Now, a year after Genesis was first used by MEPS, some military leaders acknowledge the new system has hindered recruiting.
Multiple recruiters on the ground, from different services and locations, are more blunt in their assessments. They say Genesis has ended an applicant’s ability to gloss over or knowingly ignore minor medical issues, such as past use of ADHD meds or inhalers, before signing up.
In the process, those recruiters say, it has turned the military’s stream of applicants into a trickle and made a recruiter’s already-difficult job even harder.
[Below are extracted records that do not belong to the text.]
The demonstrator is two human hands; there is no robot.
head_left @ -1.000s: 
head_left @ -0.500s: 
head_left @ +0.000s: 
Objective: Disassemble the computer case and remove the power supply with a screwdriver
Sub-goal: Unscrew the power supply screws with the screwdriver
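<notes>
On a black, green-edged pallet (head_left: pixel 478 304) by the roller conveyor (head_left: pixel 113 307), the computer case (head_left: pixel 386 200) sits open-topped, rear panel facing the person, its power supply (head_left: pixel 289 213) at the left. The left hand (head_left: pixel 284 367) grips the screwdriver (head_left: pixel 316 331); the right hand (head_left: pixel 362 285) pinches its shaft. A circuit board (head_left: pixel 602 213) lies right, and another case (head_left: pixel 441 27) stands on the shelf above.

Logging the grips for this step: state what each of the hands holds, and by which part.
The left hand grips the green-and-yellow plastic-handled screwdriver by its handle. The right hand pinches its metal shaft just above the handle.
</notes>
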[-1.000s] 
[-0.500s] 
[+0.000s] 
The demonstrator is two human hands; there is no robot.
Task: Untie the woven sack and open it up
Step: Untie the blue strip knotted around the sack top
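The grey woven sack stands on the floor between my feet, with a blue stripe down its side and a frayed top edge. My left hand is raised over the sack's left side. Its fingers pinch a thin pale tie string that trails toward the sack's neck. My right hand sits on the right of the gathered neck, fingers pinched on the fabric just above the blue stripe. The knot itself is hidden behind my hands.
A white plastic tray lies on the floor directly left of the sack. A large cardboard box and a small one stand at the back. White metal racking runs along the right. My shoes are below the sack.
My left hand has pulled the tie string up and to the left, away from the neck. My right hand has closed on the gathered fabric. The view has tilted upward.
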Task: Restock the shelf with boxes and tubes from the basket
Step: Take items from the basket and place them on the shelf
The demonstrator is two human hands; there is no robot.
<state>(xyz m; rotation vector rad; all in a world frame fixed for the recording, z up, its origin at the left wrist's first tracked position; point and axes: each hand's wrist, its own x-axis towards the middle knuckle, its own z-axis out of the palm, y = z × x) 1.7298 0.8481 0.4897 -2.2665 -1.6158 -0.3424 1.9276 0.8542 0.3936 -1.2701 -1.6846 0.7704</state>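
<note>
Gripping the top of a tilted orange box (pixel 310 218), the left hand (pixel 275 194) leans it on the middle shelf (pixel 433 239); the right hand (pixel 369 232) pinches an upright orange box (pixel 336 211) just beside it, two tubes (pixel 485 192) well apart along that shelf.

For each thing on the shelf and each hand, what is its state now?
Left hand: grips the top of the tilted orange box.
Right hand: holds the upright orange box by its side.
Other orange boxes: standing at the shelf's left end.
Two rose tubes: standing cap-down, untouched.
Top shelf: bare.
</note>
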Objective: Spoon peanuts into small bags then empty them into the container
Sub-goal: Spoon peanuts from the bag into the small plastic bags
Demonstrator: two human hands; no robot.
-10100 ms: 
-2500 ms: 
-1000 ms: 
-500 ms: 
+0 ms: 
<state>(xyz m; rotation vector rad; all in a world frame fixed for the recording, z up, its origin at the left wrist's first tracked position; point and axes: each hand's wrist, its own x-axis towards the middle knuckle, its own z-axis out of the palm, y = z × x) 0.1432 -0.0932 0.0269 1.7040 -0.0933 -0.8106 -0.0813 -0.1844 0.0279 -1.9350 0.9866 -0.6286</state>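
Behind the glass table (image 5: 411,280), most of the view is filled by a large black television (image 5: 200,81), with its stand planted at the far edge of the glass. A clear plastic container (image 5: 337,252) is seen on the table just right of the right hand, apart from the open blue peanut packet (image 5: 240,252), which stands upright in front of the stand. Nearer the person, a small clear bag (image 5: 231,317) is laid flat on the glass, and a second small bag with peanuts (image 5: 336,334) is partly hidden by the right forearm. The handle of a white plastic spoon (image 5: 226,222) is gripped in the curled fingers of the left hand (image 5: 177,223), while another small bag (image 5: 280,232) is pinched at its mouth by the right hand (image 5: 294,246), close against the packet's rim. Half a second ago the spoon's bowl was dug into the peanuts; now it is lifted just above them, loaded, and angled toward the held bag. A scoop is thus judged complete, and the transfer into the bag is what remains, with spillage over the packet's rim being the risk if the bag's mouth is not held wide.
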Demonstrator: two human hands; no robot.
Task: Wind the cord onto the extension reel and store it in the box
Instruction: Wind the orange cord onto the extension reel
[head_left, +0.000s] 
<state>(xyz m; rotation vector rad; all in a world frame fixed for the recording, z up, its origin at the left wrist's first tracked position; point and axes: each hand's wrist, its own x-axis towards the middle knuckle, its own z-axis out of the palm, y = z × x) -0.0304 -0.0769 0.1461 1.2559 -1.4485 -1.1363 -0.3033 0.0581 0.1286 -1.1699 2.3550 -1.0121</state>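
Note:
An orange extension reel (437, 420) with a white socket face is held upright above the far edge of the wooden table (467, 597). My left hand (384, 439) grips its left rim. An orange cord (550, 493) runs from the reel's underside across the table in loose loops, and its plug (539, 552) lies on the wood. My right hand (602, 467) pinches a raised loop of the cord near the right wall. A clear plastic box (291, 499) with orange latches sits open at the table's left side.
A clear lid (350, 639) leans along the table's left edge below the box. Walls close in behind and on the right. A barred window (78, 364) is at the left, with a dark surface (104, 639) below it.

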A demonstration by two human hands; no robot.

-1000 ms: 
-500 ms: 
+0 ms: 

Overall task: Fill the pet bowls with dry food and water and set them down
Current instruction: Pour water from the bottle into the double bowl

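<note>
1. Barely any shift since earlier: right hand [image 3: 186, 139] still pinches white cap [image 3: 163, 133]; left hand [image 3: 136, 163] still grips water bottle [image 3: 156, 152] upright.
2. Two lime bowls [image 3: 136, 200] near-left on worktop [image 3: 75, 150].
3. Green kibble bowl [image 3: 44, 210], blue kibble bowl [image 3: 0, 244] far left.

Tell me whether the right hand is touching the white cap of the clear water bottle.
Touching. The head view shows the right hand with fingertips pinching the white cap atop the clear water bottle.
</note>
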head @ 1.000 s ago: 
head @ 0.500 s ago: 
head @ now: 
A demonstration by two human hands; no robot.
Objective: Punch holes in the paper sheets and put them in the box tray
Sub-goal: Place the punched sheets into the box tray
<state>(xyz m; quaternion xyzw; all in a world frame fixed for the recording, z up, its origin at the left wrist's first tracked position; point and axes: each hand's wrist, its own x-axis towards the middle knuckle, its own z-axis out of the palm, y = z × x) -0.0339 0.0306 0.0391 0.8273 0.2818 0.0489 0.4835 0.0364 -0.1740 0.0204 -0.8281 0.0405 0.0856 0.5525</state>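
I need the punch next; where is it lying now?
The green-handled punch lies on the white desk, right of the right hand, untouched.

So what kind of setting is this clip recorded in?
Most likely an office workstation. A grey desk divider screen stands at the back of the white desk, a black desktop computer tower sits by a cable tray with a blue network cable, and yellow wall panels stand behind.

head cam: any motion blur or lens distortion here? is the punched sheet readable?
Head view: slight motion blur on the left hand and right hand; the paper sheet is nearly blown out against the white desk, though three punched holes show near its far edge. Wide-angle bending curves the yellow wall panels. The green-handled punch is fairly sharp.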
“Nobody says it out loud in the wrong company, but the whole DoD knows that before Genesis we were able to put people through with a lot of different things, within reason, because whatever that applicant decides to disclose is whatever that applicant decides to disclose,” Joe Brown, a Marine Corps recruiter and staff noncommissioned officer in the South, told Military Times. “Now that Genesis exists, we can no longer hide things.”
Five recruiters who spoke with Military Times were given pseudonyms in this report and granted anonymity for fear of reprisal.
The recruiting crisis has evoked concern among leadership and on Capitol Hill. The Army missed its fiscal 2022 goal by 15,000 soldiers, and the other branches, except for the smaller Space Force, barely made quota or had to pull extensively from their pools of delayed-entry applicants.
Officials told lawmakers this month that they expect the shortfalls to worsen this fiscal year.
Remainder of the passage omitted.